= Gene Johns =

American politician (1927-1984)

Harold Gene Johns (October 6, 1927 - August 11, 1984) was an American politician and Democratic member of the Illinois Senate.

==Early life and career==
Johns was born in Carrier Mills, Illinois October 6, 1927 to Columbus Johns, an employee of the Sahara Coal Company, and Mabel Johns, a homemaker. He was raised in and attended public schools in Harrisburg, Illinois. He graduated from Southern Illinois University Carbondale majoring in Government. He served in the U.S. Navy Air Corps and as an agent with the Federal Bureau of Investigation in Washington D.C. He returned to downstate Illinois where he served as a school principal in Saline County and later an administrator for the Department of Business and Economic Development in Herrin. In the latter role, he directed development of first two Economic Development Districts in Illinois. He also owned a petroleum distributorship in West Frankfort. He married Eve Prince and had three children.

==Illinois Senate==
In the 1970 general election, Johns unseated Republican incumbent Delmer R. Mitchell to represent the 57th Legislative District in the Illinois Senate. The 57th district included Franklin, Gallatin, Hardin, Johnson, Massac, Pope, Pulaski, Saline, White, and Williamson counties in Southern Illinois.

Johns served in the Illinois Senate from 1971 until his death in 1984. During the 77th General Assembly, Johns served as a member of the Agricultural Commodity Commission, Economic Development Commission, Visitation Commission, County Problems Commission, and Equal Opportunities Commission. He is Vice-Chairman of the Executive Committee and Vice-Chairman of the Agriculture and Conservation Committee. He was also a member of the Welfare Committee and Transportation Committee. As part of the 1970 decennial redistricting process, Johns was redistricted to the 59th Legislative District, which consisted of the old 57th district, but added Alexander and Union counties. Johns was opposed to the Equal Rights Amendment.

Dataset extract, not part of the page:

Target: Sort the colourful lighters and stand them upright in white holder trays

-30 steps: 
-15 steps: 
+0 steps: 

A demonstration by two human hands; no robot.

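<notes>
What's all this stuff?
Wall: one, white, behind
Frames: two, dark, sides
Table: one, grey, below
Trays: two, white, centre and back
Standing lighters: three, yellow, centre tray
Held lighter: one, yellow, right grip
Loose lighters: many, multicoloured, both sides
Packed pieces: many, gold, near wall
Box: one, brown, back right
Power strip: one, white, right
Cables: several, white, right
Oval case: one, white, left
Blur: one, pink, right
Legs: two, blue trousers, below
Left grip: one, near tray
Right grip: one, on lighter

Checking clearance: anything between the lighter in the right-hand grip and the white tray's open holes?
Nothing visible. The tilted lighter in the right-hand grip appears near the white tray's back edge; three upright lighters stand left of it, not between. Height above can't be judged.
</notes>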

In October 1981, Johns was indicted for the alleged misuse of campaign funds related to his hard-fought 1978 reelection bid. A few months later, in January 1982, Johns was acquitted on all charges. In the 1982 general election, Johns defeated C. L. McCormick, a Republican member of the Illinois House of Representatives, and Ben Brinkley who ran under the banner of the Southern Illinois Equal Rights Party.

Johns died from cancer at the Carbondale Memorial Hospital in Carbondale, Illinois. Glenn Poshard, one of Johns's opponents in the 1982 Democratic primary, was appointed by local Democratic leaders to succeed Johns in the Illinois Senate. In that years general election, Poshard was victorious winning 47,230 votes to Republican Robert Winchester's 39,173 votes and Independent candidate and Gene Johns' widow Eve Johns' 5,862 votes.